FRASES IMPERATIVAS

Nunca me han gustado las frases imperativas, es más, tengo un serio problema con ellas. Me parecen intimidantes e invasivas. Un: “obedece, pringada”, heredado de los tiempos en los que los abusos de poder estaban a la orden del día. Un “por favor”, un “gracias” o hasta unas interrogaciones si me apuras, denotan respeto por la persona a la que te estas dirigiendo. Aún hay mucho mequetrefe suelto por el mundo, subido a la parra del euro, que se cree que hay que hacer la ola al paso de su majestad. NADA, insisto, NADA, da derecho al ninguneo hacía el otro. Ni el dinero, ni el estatus, ni el poder, ni la belleza…Y lo peor de todo es que, en la mayoría de los casos, es un mindundi cualquiera el autor de las órdenes directas. Y cuando digo ordenes, me refiero también a esas que dan los jefes y jefecillos, que se creen exentos de las palabras empáticas que acompañan las frases. Cuando se dice que el poder corrompe, creo que, en gran medida, se refiere a la pérdida de humildad. Me explico: Cuando tienes una cohorte de asquerosas rémoras que te acompañan a todos sitios, diciendo lo maravilloso, listo ingenioso, guapo y generoso que eres, a todas horas, las personas pierden el norte, el enfoque, y se sientes imbuidos de un nuevo y flamante privilegio: Aplastar. Aplastar porque sí. Porque estás ahí, como el Everest. Supremacía de los imbéciles, lo voy a llamar. La creencia estúpida de que un ser humano puede imponerse sobre el libre albedrío y la voluntad de otro, es una locura, un sinsentido. ¿Qué ocurre? Claro. Ocurre todo el puto tiempo. Y a diferencia de otras cosas, las extralimitaciones, no se dan en todos los estratos sociales y eso es algo que todos sabemos.

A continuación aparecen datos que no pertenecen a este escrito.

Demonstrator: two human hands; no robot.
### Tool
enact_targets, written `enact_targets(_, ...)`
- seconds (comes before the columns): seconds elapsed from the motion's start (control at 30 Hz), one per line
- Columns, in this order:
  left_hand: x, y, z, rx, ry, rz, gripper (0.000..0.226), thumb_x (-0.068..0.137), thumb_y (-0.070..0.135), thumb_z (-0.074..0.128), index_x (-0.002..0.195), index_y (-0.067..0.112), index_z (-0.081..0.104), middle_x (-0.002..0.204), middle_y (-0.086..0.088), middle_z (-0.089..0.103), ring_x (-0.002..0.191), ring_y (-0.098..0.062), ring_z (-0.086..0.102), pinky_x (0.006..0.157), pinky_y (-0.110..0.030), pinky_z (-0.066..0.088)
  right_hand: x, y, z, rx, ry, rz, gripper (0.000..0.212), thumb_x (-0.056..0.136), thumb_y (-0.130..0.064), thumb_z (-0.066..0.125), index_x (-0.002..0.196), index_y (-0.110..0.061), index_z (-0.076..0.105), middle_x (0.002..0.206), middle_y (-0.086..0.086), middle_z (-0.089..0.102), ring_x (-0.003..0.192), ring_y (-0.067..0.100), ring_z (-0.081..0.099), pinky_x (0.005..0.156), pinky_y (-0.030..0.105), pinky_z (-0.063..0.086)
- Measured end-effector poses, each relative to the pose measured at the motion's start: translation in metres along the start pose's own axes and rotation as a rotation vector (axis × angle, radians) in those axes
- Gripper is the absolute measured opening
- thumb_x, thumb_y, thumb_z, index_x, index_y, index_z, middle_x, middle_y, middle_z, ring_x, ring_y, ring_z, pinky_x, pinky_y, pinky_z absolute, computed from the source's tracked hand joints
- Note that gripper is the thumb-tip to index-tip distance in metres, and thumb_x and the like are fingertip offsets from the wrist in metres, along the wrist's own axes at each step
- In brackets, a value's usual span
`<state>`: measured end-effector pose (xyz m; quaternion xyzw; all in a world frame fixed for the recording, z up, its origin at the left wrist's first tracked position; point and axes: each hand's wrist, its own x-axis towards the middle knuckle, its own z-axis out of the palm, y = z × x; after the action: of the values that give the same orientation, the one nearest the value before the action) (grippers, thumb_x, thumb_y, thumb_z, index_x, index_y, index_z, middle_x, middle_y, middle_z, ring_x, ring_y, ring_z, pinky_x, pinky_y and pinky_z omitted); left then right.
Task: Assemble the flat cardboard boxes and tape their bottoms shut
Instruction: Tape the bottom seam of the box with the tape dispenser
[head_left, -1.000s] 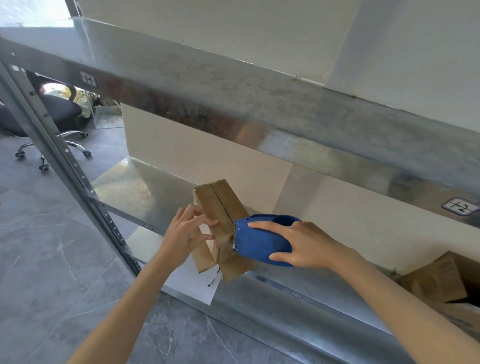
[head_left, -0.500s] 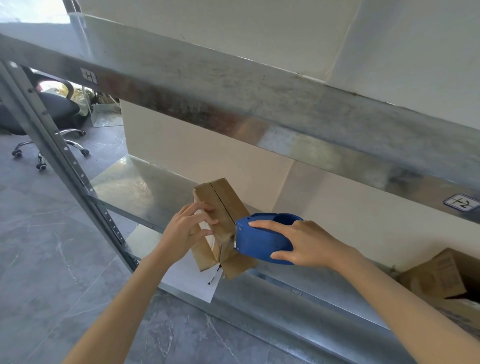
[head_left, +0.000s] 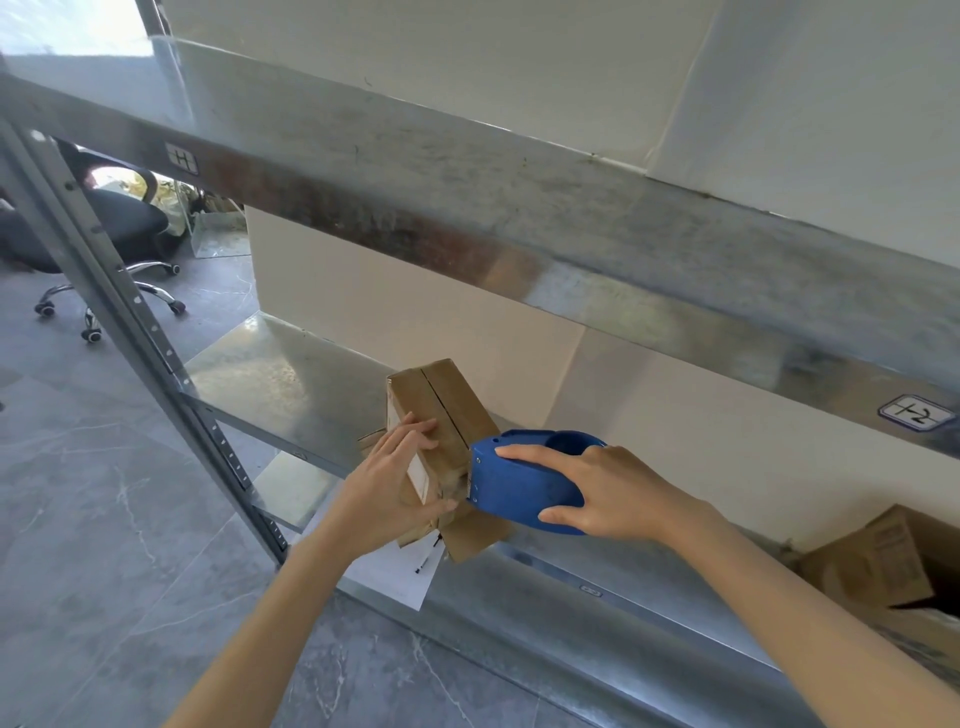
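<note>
A small brown cardboard box (head_left: 441, 410) stands tilted on the metal shelf (head_left: 291, 384), its closed flaps with the centre seam facing up and toward me. My left hand (head_left: 395, 483) holds the box's left side, fingers laid over the near flap. My right hand (head_left: 608, 493) grips a blue tape dispenser (head_left: 519, 483), whose front edge presses against the lower right part of the box. Clear tape shows at the dispenser's mouth against the cardboard.
A white sheet of paper (head_left: 395, 577) lies under the box at the shelf's front edge. More cardboard boxes (head_left: 883, 561) sit on the shelf at the far right. An upper shelf beam (head_left: 519, 234) crosses overhead. A black office chair (head_left: 114, 234) stands on the grey floor at left.
My left hand has slid a little down and forward on the box, fingers flatter on the flap. The dispenser stays pressed at the box's lower right, nearly unmoved.
</note>
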<state>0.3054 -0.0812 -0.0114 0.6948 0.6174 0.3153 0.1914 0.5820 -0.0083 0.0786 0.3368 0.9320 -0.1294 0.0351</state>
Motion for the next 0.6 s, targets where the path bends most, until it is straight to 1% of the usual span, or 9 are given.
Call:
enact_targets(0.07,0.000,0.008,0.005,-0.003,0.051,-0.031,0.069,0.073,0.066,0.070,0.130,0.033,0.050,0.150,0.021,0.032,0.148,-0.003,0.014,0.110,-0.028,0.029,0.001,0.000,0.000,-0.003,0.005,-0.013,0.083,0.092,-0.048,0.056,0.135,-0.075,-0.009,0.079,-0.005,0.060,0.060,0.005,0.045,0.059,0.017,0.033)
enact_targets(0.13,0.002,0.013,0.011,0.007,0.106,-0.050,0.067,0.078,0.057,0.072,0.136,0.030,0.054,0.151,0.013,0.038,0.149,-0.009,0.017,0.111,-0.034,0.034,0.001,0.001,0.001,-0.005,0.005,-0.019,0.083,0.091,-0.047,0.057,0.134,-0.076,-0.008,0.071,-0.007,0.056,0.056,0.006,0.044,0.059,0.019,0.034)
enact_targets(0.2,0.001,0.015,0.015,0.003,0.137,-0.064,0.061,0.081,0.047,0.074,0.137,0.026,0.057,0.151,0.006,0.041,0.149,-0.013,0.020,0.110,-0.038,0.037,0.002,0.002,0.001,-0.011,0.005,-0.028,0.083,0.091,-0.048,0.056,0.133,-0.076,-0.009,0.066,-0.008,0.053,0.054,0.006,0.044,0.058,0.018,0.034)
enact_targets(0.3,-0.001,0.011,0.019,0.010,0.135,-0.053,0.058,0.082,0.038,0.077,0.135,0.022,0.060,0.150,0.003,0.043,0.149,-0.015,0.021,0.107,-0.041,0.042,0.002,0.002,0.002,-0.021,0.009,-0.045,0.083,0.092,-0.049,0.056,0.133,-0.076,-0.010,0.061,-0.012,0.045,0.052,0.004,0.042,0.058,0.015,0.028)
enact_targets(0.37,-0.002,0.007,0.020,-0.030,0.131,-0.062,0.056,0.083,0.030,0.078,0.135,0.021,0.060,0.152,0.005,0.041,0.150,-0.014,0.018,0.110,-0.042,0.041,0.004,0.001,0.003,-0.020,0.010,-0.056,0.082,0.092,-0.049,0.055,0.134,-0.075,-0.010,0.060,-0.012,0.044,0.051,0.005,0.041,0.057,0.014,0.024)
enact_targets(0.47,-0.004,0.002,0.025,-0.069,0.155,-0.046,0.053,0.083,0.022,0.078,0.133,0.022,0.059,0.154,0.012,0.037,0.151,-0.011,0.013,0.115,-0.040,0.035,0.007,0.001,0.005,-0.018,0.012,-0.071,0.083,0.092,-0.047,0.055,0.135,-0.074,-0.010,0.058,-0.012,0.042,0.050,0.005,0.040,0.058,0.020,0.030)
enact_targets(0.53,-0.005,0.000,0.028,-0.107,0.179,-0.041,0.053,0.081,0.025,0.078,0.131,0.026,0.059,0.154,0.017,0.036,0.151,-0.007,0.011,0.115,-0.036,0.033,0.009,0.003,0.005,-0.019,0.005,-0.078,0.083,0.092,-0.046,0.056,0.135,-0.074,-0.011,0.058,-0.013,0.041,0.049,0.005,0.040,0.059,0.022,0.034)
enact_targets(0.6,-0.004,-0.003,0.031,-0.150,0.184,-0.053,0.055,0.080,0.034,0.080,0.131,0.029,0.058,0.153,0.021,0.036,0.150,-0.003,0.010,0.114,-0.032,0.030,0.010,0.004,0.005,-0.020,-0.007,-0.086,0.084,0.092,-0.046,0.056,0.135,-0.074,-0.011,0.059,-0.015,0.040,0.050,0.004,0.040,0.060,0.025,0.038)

Luego, también existen esos, cuya mayor aspiración es obedecer sin tregua, con tesón, como si les fuera la vida en ello, sin pararse a pensar las vejaciones a las que se someten a gusto. “¡A cambio de prebendas, lo que sea, oiga! Esos son más patéticos aún que los que dictan las ordenes. Se corren de gusto cuando le levantan un dedo inquisitivo y preponderante, pensando en que tener las tragaderas de una ballena viene en forma de un BMW o la entrada a una fiesta con coca y escor. Les compensa. Así que, ensalivan y tragan. Me dan ganas de vomitar.  ¿De verdad hay gente tan sumamente arrastrada, que pone precio a su dignidad? Será que yo soy muy Quijotesca y así me va. Tiesa como la mojama. Pero oye, que me conformo con la libertad que me da mi pobreza monetaria. No cambio por nada, el escribir sobre lo que me place, sin que me vengan a decir que cambie una coma. Eso, amigos, es una gozada. Lo único malo, es el bombardeo constante para encasillarte, etiquetarte, llevarte de la mano a donde se considera que podrías quedar bien y no molestar mucho. Esa insistencia sibilina, suave y condescendiente en hacerte pasar por el aro, cuando sabes perfectamente que una vez cruces ese puente, ya no hay vuelta atrás y quedarás tú también, a veces sin saberlo, bajo la dominación de un ente cualquiera (organismos incluidos). ¡Qué ardua tarea, ir sorteando obstáculos sin cesar!  Promesas de lujo, clubs exclusivos, alta costura…. Si todos esos calderos de monedas al final del arcoíris, van a servir para convertirme en lameculos babeante o, peor aún, en caudillo déspota y caer en la más absoluta depravación, digo NO. Así, en mayúsculas. Digo que, si algo tiene que venir, vendrá, pero no será por la venta de este culo (figuradamente hablando, que os conozco), que ya son muchos años de negación incólume, para dejarme caer en la desidia y acatar ciegamente a cualquier tonto a las tres.

Feliz solsticio de verano a todos. Llegó el calor al fin. No quiero escuchar ni una mosca de quejarse.